Sharon Olds came blazing onto the poetry scene in 1980 with her award-winning debut Satan Says, igniting a firestorm of controversy over everything from her line-breaks to her subject matter, which centered on years of sexual and mental abuse at the hands of family members.
Olds’ confessional style of poetry entranced a new generation of readers, who had missed out on predecessors like Robert Lowell, Anne Sexton and Sylvia Plath. Here was a woman unafraid to take the often staid world of poetry and rattle its cage. Last year, she created more controversy when she refused an invitation by First Lady Laura Bush to read at the White House in protest of the ongoing war in Iraq. The letter was printed around the world.
Now 64, Olds won many more awards – including a Guggenheim Fellowship and National Book Critics Circle Award – and produce collections including The Dead and the Living, The Gold Cell, The Father and, most recently, Strike Sparks: Selected Poems. Named New York Poet Laureate in 1998, she teaches creative writing at New York University and will visit Atlanta this month.

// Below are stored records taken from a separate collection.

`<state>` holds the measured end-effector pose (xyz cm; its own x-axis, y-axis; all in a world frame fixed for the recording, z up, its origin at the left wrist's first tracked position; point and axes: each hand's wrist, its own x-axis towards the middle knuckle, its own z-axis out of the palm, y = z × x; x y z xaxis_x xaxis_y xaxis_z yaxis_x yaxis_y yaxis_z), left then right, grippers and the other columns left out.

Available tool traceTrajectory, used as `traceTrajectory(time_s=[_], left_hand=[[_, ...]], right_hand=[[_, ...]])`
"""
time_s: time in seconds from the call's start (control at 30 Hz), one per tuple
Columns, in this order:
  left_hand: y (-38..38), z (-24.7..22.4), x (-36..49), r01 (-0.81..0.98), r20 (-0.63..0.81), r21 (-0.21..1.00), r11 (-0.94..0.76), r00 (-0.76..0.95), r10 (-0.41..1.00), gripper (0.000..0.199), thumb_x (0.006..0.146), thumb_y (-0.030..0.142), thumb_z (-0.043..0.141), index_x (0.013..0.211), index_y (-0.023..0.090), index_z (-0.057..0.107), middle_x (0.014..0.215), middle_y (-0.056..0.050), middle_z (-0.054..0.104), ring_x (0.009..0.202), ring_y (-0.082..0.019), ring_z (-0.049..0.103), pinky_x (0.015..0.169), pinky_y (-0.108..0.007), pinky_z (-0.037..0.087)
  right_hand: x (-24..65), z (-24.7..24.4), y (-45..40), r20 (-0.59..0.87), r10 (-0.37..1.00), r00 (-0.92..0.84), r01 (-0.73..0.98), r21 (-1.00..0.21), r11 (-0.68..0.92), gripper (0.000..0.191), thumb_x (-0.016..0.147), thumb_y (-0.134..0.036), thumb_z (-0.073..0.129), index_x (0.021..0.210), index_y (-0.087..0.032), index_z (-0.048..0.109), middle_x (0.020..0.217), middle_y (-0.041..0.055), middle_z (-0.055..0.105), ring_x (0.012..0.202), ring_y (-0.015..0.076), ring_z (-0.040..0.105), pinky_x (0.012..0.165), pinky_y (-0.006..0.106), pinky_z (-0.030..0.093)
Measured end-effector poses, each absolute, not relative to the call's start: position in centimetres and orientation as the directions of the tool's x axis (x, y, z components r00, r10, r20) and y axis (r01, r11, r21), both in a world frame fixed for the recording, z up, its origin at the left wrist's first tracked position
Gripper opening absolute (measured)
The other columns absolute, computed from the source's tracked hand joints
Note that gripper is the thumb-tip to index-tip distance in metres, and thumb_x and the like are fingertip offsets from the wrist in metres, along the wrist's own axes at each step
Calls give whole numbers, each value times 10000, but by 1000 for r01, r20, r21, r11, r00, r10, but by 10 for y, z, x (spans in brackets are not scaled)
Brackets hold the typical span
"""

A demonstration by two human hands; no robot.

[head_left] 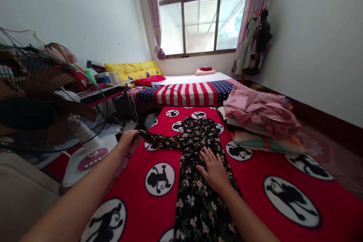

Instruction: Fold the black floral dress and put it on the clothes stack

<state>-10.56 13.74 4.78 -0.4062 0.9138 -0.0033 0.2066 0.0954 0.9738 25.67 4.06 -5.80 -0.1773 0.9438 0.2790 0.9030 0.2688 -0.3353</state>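
A black dress with a small floral print (191, 193) lies spread on a red blanket (136, 196) with round monkey patches, its collar toward the window. One sleeve stretches out to the left, and my left hand (129, 137) pinches its cuff at the blanket's left edge. My right hand (214, 170) rests flat on the dress near the waist, fingers apart. The other sleeve cannot be made out.
A pile of folded clothes with a pink one on top (258, 107) sits at the blanket's right side. A standing fan (90, 155) is close on the left, beside a cluttered table (113, 85). Beyond lies a bed with a striped, starred cover (184, 94).
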Motion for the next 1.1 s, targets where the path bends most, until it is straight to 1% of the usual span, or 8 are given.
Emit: traceTrajectory(time_s=[0.1,0.2,0.4,0.57,0.67,0.77,0.97,1.1], left_hand=[[137,65,-112,294,59,955,46,-337,940,188,537,222,680,708,146,700,480,30,568,378,-76,397,364,-173,254],[142,86,-111,421,201,903,-83,-244,949,189,511,201,711,696,167,728,612,3,657,533,-111,523,457,-180,369],[155,136,-39,658,482,610,-442,134,866,163,637,212,676,776,167,749,766,-29,716,724,-176,623,716,-280,502],[147,161,79,247,625,632,-735,398,671,286,712,151,644,990,121,700,953,-48,717,890,-173,650,847,-315,516],[143,136,124,70,658,681,-728,378,652,471,739,138,640,1208,138,595,1197,-98,644,1008,-178,633,864,-311,528],[141,85,132,211,581,742,-636,269,768,430,770,105,595,1196,166,608,1204,-98,646,983,-178,648,831,-302,547],[127,1,97,508,431,721,-471,203,879,208,794,125,559,883,186,738,909,-65,729,883,-214,673,857,-379,539],[108,-15,99,577,415,621,-530,332,847,209,857,256,570,965,229,747,1062,-70,707,1030,-231,636,960,-401,485]], right_hand=[[257,-58,40,287,943,-170,901,-343,267,571,905,-483,435,1395,-191,453,1532,78,318,1428,240,242,1154,491,148],[256,-58,40,293,941,-168,899,-346,268,568,904,-479,441,1390,-184,457,1533,80,317,1428,242,241,1153,492,148],[256,-58,40,323,934,-150,871,-404,280,514,893,-433,483,1338,-178,505,1508,90,367,1412,252,278,1151,495,163],[262,-60,40,401,916,9,624,-718,309,581,877,-430,523,1397,-205,394,1449,123,447,1327,255,423,1126,504,254],[267,-60,42,349,916,196,209,-928,309,699,862,-474,545,1444,-225,249,1485,149,374,1225,231,533,1048,438,400],[272,-60,46,238,915,326,-115,-950,289,751,818,-511,592,1414,-206,252,1458,182,392,1155,228,589,1031,418,423],[278,-59,52,87,876,475,-354,-892,280,636,779,-500,641,1285,-211,386,1316,145,524,1068,235,642,965,414,480],[281,-62,54,27,850,527,-449,-840,305,526,727,-451,699,1139,-215,474,1214,93,566,1038,227,652,879,376,536]])
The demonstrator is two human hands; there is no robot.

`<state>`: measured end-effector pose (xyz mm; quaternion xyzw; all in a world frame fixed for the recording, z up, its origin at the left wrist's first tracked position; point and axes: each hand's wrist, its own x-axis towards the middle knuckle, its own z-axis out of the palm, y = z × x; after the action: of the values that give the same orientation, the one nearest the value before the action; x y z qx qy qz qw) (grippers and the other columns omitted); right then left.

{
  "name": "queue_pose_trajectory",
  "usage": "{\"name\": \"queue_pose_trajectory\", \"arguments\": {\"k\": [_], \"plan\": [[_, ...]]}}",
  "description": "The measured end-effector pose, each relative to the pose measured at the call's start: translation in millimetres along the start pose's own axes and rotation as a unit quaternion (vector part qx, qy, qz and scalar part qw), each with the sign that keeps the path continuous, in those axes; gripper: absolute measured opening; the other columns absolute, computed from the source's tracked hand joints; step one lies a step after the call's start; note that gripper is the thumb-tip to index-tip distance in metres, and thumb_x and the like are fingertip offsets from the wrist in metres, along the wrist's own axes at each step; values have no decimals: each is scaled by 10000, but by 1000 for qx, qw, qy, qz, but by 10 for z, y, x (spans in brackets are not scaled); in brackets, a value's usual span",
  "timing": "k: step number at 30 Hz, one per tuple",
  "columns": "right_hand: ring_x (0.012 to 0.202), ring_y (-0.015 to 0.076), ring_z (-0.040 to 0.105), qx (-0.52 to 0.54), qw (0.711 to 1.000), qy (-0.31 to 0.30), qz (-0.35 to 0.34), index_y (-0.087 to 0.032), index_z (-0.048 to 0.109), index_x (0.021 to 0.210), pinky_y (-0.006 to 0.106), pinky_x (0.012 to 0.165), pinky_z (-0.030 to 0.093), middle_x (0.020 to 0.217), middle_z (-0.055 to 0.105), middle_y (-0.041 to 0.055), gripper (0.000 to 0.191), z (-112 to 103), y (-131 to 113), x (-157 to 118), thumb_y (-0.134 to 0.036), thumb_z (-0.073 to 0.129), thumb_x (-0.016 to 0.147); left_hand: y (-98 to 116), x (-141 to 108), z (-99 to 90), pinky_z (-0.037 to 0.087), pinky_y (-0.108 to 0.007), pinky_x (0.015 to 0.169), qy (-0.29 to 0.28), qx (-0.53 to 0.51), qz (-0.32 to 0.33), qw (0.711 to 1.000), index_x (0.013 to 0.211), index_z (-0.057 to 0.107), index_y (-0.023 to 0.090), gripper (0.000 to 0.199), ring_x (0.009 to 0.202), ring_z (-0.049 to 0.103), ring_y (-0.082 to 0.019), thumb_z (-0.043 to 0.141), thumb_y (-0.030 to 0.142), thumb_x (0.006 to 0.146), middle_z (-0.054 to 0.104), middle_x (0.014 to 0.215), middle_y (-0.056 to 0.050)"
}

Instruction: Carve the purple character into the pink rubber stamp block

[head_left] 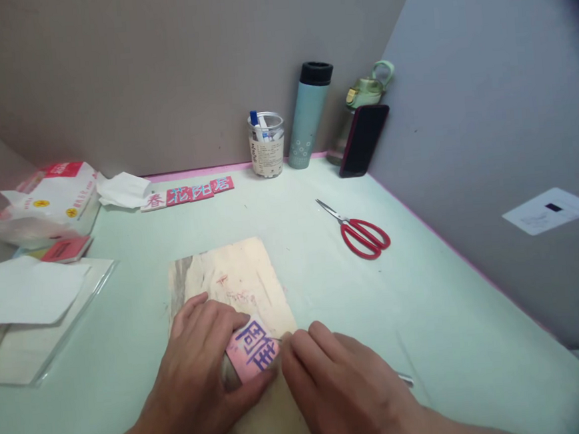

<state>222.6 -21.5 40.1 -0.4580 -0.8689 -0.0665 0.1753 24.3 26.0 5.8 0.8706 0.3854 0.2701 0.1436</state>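
My left hand (pixel 201 364) is closed around a small pink piece (pixel 243 361) with purple hand-lettered characters, thumb at its lower edge and fingers over its upper left. It is held down on a worn, stained cream board (pixel 254 273). In my right hand (pixel 342 380), fingers pinched, is a slim metal carving tool (pixel 405 378). Its silver end sticks out behind the hand, while its thin tip meets the right edge of the pink piece. Most of the tool is hidden by my fingers.
Red-handled scissors (pixel 364 238) lie right of the board. Behind stand a pen cup (pixel 267 148), a teal flask (pixel 309 118), a green bottle (pixel 365 94) and a phone (pixel 364 141). Lettered pieces (pixel 187 194), a plastic bag (pixel 62 201) and papers (pixel 29 291) are at left.
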Motion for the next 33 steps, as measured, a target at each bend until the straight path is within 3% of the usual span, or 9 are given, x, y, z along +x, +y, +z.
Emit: {"name": "queue_pose_trajectory", "arguments": {"k": [6,16,25,29,33], "plan": [[557,198,418,-14,1000,12,-9,-220,507,703,348,466,266,639,522,13,202,20,-4,-10,-21,487,678,13,7,11,338,-548,1043,3,11,8,1000,1024,512,207,251,873,549,-247,685,320,881,554,872,-19],[611,203,448,-11,1000,15,16,-229,488,757,358,501,293,663,515,10,233,79,73,-53,-43,428,883,12,6,13,347,-533,1017,2,1,-3,1000,1012,508,208,252,862,546,-244,688,307,865,552,864,-14],[601,204,452,-26,999,14,20,-232,484,773,350,479,262,666,514,18,251,95,93,-60,-28,398,894,22,14,21,357,-504,1007,2,7,-8,1000,1023,499,227,254,902,554,-251,686,293,864,556,874,-8],[632,206,476,-39,999,7,26,-208,524,784,335,493,263,704,531,34,281,80,223,-74,42,410,844,23,5,13,344,-525,1037,2,3,-14,1000,993,498,230,254,857,558,-240,686,272,828,550,848,3],[624,175,455,5,996,-8,92,-188,566,788,300,491,210,728,502,19,291,66,395,-100,64,431,838,25,-1,7,318,-545,1073,-10,9,-21,1000,982,487,238,268,823,567,-230,690,273,810,558,835,12]]}}
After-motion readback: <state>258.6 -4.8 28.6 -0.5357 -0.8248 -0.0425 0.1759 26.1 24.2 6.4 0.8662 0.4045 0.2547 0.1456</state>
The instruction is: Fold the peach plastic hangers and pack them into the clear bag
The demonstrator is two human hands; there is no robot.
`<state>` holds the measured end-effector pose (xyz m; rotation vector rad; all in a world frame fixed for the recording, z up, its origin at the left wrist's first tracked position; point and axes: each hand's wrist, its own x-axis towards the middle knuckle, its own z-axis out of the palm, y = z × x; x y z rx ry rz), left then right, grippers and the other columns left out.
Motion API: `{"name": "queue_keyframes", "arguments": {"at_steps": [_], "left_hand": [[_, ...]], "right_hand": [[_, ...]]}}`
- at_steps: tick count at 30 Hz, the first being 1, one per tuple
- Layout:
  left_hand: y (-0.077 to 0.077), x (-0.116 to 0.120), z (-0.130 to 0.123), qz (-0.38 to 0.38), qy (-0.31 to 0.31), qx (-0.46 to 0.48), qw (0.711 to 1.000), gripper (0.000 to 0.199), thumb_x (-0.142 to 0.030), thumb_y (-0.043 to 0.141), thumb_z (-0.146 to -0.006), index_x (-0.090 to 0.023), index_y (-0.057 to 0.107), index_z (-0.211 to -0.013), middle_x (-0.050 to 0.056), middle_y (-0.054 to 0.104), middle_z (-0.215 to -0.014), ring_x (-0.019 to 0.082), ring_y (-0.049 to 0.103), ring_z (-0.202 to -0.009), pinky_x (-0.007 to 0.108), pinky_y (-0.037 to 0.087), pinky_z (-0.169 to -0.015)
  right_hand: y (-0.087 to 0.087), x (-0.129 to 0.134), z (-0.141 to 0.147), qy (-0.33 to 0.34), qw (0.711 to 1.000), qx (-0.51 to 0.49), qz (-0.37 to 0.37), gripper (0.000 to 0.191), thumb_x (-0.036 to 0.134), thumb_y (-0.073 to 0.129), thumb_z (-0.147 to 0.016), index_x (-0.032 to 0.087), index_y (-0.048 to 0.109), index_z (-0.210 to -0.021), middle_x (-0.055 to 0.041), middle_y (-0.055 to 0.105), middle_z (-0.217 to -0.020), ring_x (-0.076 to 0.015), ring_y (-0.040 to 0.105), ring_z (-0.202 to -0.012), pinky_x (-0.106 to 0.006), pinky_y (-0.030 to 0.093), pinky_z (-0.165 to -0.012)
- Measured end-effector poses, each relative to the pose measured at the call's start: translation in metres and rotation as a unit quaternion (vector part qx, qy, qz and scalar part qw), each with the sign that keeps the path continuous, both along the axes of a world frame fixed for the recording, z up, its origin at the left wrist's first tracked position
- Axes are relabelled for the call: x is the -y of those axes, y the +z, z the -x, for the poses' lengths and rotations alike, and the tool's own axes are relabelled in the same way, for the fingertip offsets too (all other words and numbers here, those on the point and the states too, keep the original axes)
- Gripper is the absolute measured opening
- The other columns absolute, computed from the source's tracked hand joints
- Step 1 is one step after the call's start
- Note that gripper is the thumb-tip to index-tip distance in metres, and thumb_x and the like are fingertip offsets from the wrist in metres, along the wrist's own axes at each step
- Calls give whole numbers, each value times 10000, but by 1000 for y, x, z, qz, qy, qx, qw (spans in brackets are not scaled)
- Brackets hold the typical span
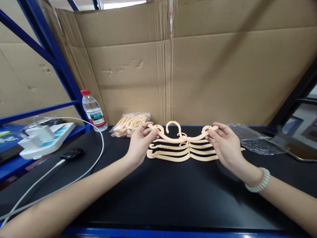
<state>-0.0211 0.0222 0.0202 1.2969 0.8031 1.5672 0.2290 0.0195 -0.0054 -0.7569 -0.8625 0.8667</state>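
A cream plastic clothes hanger (169,139) is stretched between my two hands, its hook pointing up and away from me. My left hand (141,142) pinches its left end between thumb and fingers. The right end is gripped the same way by my right hand (226,145), with a pale coiled band on that wrist. Below and just behind the held hanger, several matching hangers (173,159) lie overlapped in a row on the black table (173,195). My right hand hides part of their right ends.
A clear bag of cream hangers (130,124) sits at the back, beside a red-capped water bottle (95,112). Crumpled clear plastic (260,138) lies at right. A power strip (49,140), a small black device (71,153) and a white cable (102,145) occupy the left. Cardboard (223,72) walls the back.
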Motion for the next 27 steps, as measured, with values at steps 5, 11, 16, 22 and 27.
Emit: {"name": "queue_keyframes", "arguments": {"at_steps": [5, 11, 16, 22, 27], "left_hand": [[-3, 18, -14, 39, -85, -63, 994, 254, -281, 767, -755, -123, 667, -929, 55, 718, -870, 143, 680, -787, 230, 558, -735], [-2, 35, -20, 45, -126, -137, 982, 292, -306, 750, -773, -128, 654, -984, 70, 712, -928, 194, 695, -833, 272, 592, -688], [-2, 32, -19, 37, -118, -158, 980, 286, -308, 733, -787, -124, 670, -997, 62, 706, -917, 181, 693, -817, 260, 593, -688], [-3, 35, -19, -14, -133, -175, 976, 224, -270, 724, -794, -152, 691, -982, 30, 709, -888, 154, 690, -799, 253, 580, -745], [0, 38, -19, -40, -126, -203, 970, 197, -247, 703, -812, -171, 681, -992, 19, 704, -886, 144, 679, -811, 229, 561, -734]], "right_hand": [[4, 23, 22, 102, 990, 100, 0, 340, 330, 799, -719, 218, 665, -1011, -23, 695, -842, -147, 642, -741, -254, 534, -629], [4, 37, 29, 222, 951, 207, 58, 222, 384, 704, -821, 188, 681, -922, -24, 634, -822, -76, 495, -593, -163, 355, -435], [5, 37, 28, 298, 919, 244, 88, 298, 441, 712, -797, 152, 644, -813, 24, 504, -658, -46, 350, -480, -168, 242, -378], [4, 41, 29, 251, 905, 336, 66, 312, 445, 662, -823, 139, 661, -766, 53, 432, -523, -51, 337, -404, -197, 255, -362], [7, 44, 32, 216, 906, 361, 51, 292, 428, 631, -834, 146, 650, -762, 42, 472, -538, -65, 379, -402, -208, 299, -361]]}}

With the release of Strike Sparks, it seems to close a chapter in your writing and open the door for the next phase. How has your poetry and voice evolved since you began your career and where do you see it going as you continue to write?
I love that word “release” for books – as if a book has been in a cage and now it can fly free seeking its possible readers. I guess I wouldn’t feel it closes a chapter so much; I’m always far behind in gathering poems into a manuscript. I’m trying to polish (and in some cases roughen!) two manuscripts, one with poems written mostly in 2000 and the other mostly in 1997 to 1999.
The debate over “written poetry” and “performance poetry” is a hot button issue in Atlanta right now. What are your thoughts on this evolution in poetry and do you support it?
I love poems on the page and I love them by ear. When I teach writing workshops, we work only by ear – no Xeroxes. The music of each different voice is precious. I’m glad we don’t have to choose between spoken and written, but can serve both!
What poetry collections are on your nightstand?
Four poets who are always on my mind, as the song goes, are Muriel Rukeyser, Gwendolyn Brooks, Ruth Stone and Stanley Kunitz.
As an educator, what is your advice to teachers who are working to keep poetry alive in the classroom, and what would you say to high school students about the relevance of poetry today?
In a way, I think of myself as a student, so to my fellow high school student poets I would say: Take your vitamins. Dance and run. I believe the best poems are written cold sober – or is it hot sober? To do one’s best writing, I think one needs all one’s powers – unwarped and not falsely loosened or tightened. Please forgive my judgmental vocabulary...comes from my warmonger Puritan heritage!